**Problem description**
Could you reproduce the lines below from the one with "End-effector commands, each" through the one with "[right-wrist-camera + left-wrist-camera"? Keep both ends and add nothing.
(Data excerpt)
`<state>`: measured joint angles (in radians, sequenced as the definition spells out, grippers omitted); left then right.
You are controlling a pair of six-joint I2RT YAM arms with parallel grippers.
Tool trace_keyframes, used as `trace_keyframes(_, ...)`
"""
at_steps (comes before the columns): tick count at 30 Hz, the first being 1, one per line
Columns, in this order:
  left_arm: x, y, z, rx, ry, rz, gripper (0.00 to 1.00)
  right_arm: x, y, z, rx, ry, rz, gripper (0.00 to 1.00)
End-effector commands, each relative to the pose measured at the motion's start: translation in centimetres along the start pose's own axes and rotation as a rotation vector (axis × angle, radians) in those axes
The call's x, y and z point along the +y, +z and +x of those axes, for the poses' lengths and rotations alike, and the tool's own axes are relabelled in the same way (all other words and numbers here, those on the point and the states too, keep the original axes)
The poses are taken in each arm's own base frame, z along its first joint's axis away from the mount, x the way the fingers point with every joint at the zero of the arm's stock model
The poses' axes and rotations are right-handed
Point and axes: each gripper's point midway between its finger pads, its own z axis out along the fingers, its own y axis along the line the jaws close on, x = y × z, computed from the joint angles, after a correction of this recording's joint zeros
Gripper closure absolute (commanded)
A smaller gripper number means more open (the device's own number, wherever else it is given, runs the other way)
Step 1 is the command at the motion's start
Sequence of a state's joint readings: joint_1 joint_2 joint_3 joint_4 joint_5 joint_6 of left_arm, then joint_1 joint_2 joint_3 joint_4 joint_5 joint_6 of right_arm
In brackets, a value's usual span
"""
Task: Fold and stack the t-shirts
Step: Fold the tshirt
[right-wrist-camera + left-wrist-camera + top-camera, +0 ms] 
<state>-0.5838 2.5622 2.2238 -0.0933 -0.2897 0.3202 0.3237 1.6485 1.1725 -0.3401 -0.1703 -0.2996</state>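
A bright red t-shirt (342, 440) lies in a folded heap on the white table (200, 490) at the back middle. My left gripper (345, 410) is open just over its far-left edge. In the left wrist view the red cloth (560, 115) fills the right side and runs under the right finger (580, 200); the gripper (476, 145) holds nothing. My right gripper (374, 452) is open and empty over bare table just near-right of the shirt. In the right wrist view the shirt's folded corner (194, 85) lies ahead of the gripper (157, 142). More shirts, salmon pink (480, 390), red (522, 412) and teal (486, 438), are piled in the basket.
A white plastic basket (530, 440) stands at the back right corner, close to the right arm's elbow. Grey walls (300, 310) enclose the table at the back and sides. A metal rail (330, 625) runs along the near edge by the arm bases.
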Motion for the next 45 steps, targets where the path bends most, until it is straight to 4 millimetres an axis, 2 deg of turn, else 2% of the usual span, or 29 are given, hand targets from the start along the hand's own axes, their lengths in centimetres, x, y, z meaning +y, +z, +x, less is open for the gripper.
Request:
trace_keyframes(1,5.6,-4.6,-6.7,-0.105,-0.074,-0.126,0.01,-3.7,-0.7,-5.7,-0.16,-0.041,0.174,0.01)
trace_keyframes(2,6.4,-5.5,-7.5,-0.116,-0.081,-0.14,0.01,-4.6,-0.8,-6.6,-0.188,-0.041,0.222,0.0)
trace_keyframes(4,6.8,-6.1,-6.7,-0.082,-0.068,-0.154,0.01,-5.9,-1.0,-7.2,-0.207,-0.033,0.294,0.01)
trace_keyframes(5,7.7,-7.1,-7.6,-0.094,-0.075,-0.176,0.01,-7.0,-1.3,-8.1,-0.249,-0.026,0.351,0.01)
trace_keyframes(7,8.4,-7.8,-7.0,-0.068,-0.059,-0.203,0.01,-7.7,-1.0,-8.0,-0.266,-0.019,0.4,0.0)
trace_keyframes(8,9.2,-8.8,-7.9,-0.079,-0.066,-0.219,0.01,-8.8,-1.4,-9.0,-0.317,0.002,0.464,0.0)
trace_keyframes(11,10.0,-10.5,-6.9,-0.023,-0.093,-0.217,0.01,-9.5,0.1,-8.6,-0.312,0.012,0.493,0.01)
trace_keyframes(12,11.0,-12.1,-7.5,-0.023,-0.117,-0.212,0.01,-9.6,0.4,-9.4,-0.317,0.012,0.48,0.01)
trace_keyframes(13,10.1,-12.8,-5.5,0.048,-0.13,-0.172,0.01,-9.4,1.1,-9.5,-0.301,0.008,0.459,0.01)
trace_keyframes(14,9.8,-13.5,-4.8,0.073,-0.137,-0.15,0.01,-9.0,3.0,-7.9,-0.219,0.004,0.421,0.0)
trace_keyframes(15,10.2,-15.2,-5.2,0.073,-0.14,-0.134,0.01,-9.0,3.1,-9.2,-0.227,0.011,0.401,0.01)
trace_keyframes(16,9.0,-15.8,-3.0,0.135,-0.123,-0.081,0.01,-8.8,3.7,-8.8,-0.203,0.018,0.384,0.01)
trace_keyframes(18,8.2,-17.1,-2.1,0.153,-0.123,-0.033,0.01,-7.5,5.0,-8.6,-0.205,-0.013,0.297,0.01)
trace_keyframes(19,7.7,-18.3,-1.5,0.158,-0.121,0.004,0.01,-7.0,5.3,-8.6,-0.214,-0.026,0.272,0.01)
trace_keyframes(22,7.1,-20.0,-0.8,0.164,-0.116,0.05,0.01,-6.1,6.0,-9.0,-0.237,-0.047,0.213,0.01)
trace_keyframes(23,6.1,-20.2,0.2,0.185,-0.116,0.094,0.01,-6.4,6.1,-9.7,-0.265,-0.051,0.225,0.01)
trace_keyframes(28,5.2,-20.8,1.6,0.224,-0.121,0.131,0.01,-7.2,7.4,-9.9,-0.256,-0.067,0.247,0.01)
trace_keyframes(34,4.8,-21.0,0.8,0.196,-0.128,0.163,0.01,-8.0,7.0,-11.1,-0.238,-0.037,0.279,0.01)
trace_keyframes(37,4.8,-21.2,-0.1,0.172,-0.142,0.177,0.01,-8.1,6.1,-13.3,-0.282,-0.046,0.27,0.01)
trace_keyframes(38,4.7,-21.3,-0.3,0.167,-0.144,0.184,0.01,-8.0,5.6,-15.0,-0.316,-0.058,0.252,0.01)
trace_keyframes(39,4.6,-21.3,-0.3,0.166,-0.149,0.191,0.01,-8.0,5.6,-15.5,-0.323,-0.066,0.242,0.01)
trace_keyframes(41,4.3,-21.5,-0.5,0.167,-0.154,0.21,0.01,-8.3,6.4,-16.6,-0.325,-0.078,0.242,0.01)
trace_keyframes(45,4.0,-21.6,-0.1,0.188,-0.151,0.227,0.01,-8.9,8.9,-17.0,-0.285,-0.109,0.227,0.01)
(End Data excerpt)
**Written solution**
End-effector commands, each relative to the pose measured at the motion's start: translation in centimetres along the start pose's own axes and rotation as a rotation vector (axis × angle, radians) in those axes
The call's x, y and z point along the +y, +z and +x of those axes, for the poses' lengths and rotations alike, and the tool's own axes are relabelled in the same way (all other words and numbers here, those on the point and the states too, keep the original axes)
The poses are taken in each arm's own base frame, z along its first joint's axis away from the mount, x the way the fingers point with every joint at the zero of the arm's stock model
The poses' axes and rotations are right-handed
Point and axes: each gripper's point midway between its finger pads, its own z axis out along the fingers, its own y axis along the line the jaws close on, x = y × z, computed from the joint angles, after a correction of this recording's joint zeros
Gripper closure absolute (commanded)
A smaller gripper number means more open (the device's own number, wherever else it is given, runs the other way)
Step 1 is the command at the motion's start
Sequence of a state's joint readings: joint_1 joint_2 joint_3 joint_4 joint_5 joint_6 of left_arm, then joint_1 joint_2 joint_3 joint_4 joint_5 joint_6 of right_arm
In brackets, a value's usual span
"""
Task: Fold and stack the t-shirts
Step: Fold the tshirt
[right-wrist-camera + left-wrist-camera + top-camera, +0 ms] 

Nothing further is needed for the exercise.